> _DESCRIPTION OF THE TASK_: Below are some entries. Transcribe the lines from the one holding "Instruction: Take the" to the one holding "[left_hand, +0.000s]", inclusive, but not the pictures among them.

RECORDS SUPPLIED START

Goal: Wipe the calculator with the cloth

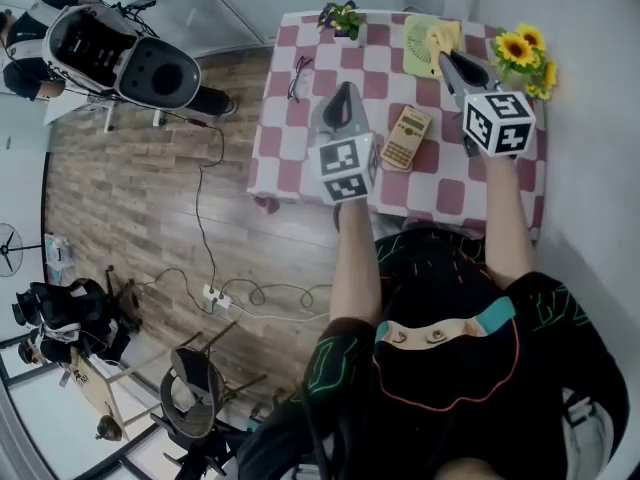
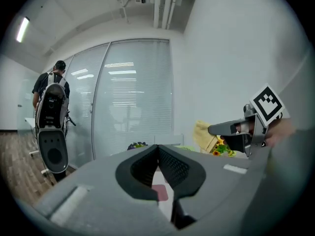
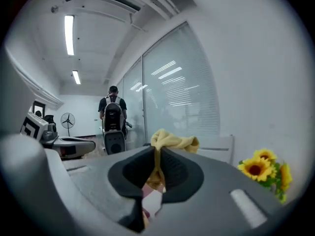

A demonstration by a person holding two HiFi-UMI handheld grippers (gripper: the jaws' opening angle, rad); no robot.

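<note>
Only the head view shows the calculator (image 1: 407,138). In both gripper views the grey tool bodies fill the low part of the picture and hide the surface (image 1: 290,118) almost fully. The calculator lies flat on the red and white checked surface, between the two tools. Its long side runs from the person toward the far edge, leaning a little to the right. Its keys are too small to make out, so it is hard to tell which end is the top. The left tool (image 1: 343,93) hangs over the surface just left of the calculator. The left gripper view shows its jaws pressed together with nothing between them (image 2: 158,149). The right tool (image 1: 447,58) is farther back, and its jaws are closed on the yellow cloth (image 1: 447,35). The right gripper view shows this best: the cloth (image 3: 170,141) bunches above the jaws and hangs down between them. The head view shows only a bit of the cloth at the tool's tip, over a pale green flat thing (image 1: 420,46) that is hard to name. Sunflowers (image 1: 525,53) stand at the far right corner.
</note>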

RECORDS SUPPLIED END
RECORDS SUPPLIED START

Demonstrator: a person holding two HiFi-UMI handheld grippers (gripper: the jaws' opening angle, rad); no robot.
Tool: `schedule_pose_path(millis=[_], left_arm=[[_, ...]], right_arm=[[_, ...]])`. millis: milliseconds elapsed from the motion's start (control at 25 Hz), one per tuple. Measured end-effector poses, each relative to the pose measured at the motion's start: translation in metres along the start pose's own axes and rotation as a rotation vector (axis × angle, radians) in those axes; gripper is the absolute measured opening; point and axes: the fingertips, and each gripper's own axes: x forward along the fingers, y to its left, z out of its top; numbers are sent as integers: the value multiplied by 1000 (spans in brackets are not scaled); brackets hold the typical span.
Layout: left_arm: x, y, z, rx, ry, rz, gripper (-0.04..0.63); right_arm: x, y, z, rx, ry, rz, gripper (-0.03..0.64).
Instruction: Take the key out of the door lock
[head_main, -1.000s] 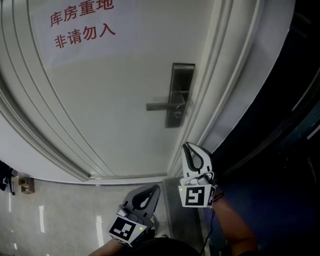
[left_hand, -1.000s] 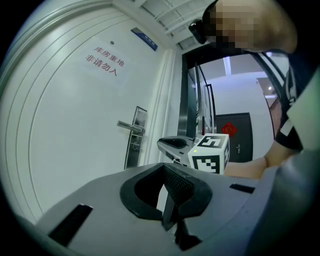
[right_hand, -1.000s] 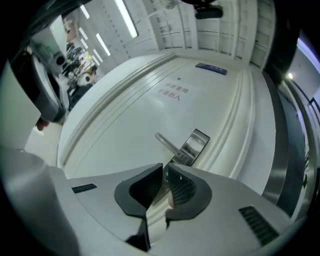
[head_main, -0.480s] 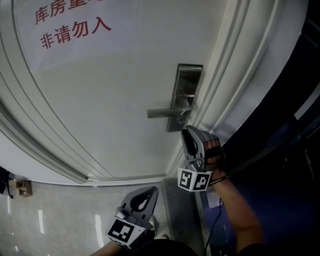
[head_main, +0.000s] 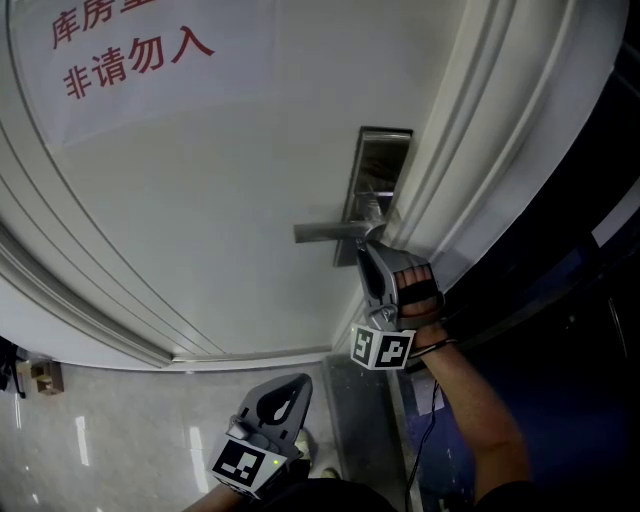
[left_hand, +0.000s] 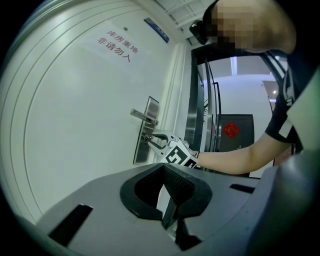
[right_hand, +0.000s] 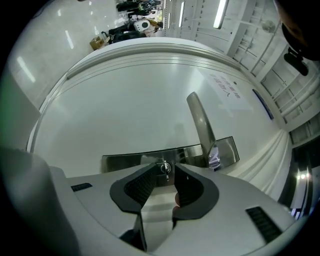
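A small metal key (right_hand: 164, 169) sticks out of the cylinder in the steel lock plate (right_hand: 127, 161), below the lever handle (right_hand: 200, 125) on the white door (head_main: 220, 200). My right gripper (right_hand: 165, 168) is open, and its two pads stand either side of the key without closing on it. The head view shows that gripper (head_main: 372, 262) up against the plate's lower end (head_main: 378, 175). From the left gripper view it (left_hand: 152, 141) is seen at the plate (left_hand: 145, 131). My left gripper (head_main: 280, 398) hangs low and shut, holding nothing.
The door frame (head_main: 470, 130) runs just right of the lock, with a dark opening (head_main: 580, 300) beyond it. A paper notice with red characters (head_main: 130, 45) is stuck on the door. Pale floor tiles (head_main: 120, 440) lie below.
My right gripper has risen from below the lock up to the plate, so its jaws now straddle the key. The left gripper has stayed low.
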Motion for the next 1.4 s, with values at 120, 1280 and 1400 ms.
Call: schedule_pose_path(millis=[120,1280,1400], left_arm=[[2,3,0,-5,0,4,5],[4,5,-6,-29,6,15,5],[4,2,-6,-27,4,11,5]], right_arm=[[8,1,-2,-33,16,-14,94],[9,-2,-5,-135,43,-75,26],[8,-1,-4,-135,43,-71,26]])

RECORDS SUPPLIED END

> _TASK RESULT_:
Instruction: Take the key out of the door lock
[head_main, -1.000s] 
[left_hand, -1.000s] 
[right_hand, -1.000s] 
[head_main, -0.480s] 
[head_main, +0.000s] 
[left_hand, +0.000s] 

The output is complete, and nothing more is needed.